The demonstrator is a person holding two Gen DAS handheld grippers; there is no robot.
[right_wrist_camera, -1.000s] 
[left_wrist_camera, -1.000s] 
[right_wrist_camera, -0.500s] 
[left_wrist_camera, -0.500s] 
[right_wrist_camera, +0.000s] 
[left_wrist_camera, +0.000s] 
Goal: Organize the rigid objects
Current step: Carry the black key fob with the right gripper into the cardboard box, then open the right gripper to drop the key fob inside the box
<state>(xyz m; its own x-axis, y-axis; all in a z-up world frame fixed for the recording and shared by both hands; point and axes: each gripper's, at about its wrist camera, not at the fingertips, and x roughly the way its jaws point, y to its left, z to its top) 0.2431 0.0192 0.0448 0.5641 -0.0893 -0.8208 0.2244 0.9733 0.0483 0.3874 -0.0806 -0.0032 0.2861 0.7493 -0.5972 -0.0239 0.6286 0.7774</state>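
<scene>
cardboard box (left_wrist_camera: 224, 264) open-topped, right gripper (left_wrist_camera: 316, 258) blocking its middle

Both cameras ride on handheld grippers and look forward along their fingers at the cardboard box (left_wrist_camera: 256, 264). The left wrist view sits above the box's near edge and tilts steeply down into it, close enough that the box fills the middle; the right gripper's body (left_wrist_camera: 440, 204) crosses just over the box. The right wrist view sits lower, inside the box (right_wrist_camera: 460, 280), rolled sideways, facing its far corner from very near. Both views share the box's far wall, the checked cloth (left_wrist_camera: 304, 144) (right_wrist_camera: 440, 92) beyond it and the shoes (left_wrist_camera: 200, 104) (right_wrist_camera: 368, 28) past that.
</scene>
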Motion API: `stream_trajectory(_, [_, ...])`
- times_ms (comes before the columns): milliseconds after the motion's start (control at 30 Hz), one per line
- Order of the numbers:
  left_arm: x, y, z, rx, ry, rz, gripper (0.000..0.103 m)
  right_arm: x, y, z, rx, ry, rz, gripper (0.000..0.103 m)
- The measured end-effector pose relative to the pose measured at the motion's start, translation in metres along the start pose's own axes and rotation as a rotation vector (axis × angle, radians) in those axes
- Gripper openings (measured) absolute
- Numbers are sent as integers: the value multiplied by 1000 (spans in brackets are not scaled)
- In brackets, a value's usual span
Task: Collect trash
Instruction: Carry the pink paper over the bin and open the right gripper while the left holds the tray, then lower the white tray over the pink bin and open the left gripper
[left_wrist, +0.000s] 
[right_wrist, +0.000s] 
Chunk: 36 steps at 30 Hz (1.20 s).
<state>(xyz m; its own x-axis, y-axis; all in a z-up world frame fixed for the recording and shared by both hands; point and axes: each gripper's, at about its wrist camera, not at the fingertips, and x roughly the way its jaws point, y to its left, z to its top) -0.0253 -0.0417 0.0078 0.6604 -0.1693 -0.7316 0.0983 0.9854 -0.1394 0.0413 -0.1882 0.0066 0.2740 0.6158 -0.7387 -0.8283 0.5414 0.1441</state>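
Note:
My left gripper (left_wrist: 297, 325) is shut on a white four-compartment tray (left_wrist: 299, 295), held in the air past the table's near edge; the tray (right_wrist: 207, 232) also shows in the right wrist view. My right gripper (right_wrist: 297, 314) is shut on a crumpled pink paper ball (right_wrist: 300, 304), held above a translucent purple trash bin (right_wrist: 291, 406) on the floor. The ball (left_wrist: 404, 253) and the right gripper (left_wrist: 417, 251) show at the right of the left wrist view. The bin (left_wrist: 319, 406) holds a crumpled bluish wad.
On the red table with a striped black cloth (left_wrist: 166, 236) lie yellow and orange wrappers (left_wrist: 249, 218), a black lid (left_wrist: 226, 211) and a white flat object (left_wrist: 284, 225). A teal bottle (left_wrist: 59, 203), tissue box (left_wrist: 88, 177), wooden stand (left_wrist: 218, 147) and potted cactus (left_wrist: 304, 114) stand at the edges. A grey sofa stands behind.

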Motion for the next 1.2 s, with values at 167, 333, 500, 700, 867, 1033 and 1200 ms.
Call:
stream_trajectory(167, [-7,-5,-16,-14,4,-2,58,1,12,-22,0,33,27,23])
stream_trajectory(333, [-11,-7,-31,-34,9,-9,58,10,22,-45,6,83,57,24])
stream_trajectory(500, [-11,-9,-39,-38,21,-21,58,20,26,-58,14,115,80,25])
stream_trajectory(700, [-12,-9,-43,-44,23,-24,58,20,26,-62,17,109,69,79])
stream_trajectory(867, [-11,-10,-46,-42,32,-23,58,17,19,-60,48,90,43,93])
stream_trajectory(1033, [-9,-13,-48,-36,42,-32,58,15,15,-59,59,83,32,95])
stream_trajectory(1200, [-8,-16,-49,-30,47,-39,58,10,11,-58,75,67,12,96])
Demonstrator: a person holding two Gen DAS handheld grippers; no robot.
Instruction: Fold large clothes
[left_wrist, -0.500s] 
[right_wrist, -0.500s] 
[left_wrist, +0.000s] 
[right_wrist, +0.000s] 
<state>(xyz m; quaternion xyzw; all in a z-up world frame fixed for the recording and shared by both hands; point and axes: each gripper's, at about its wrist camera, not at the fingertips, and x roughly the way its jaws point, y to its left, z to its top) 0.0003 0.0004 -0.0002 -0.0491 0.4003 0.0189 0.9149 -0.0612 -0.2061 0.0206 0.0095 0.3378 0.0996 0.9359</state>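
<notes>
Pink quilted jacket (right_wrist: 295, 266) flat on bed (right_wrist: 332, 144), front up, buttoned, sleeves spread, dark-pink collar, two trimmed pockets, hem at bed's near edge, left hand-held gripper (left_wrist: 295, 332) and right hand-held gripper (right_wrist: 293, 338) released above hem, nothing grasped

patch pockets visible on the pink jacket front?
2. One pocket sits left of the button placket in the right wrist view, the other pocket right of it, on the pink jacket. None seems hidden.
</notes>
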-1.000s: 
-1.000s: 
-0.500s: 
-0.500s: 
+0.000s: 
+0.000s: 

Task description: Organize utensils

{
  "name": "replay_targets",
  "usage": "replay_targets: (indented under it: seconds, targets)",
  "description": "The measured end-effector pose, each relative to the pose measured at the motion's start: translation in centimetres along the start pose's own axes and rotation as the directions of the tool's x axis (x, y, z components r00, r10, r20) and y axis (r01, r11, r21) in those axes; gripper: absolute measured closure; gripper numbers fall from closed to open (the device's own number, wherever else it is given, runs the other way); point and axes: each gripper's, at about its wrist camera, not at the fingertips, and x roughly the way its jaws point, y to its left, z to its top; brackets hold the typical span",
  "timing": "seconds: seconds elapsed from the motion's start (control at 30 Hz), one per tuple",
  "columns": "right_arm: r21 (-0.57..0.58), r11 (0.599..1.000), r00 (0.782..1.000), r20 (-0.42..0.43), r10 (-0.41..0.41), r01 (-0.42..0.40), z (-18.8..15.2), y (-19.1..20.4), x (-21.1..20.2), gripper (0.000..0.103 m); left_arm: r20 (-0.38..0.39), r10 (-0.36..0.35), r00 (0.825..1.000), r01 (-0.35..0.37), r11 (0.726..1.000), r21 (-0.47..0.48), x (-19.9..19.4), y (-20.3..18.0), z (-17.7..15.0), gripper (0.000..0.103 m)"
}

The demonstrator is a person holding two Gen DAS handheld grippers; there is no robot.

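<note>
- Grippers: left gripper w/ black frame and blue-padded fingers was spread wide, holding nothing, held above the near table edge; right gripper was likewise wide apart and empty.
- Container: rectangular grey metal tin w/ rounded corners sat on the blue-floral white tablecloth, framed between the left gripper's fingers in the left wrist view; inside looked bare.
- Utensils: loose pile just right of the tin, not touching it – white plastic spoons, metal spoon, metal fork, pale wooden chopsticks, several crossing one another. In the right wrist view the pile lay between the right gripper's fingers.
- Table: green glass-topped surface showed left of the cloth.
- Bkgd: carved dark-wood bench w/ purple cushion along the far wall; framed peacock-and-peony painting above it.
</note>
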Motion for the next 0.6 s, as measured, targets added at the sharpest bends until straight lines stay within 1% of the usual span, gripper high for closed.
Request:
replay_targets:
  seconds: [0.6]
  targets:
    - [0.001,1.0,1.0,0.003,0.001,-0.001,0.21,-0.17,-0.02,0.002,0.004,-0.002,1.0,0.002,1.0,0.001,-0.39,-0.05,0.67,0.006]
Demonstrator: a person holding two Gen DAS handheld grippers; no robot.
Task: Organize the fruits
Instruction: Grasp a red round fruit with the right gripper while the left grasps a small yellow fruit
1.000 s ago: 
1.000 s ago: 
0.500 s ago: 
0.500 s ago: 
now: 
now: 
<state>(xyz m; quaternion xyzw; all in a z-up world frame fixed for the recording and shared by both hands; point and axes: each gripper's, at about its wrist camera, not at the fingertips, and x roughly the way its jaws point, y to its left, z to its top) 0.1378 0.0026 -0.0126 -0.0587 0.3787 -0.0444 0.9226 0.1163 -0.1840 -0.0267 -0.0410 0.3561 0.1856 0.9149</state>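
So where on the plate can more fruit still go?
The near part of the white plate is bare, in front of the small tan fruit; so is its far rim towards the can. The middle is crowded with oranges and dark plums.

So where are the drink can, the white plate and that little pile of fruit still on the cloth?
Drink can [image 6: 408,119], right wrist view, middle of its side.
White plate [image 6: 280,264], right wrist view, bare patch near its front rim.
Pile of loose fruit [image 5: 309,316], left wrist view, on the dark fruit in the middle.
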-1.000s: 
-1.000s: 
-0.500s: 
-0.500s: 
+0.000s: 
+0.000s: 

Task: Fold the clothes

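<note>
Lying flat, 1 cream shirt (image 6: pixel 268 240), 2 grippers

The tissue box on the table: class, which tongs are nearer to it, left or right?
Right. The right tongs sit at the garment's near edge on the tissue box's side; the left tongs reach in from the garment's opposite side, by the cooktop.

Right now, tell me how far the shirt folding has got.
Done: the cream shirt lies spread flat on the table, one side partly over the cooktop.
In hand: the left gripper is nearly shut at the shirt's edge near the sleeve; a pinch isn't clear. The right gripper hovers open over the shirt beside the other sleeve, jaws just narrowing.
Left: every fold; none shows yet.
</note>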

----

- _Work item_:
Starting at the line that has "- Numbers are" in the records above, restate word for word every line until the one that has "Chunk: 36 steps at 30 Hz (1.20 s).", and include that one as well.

- _Response_:
- Numbers are sent as integers: the value multiplied by 1000 (spans in brackets are not scaled)
- In brackets, a value's usual span
Task: Collect trash
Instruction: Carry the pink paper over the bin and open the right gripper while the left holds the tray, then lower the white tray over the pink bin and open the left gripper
[left_wrist, +0.000s] 
[right_wrist, +0.000s] 
Chunk: 36 steps at 30 Hz (1.20 s).

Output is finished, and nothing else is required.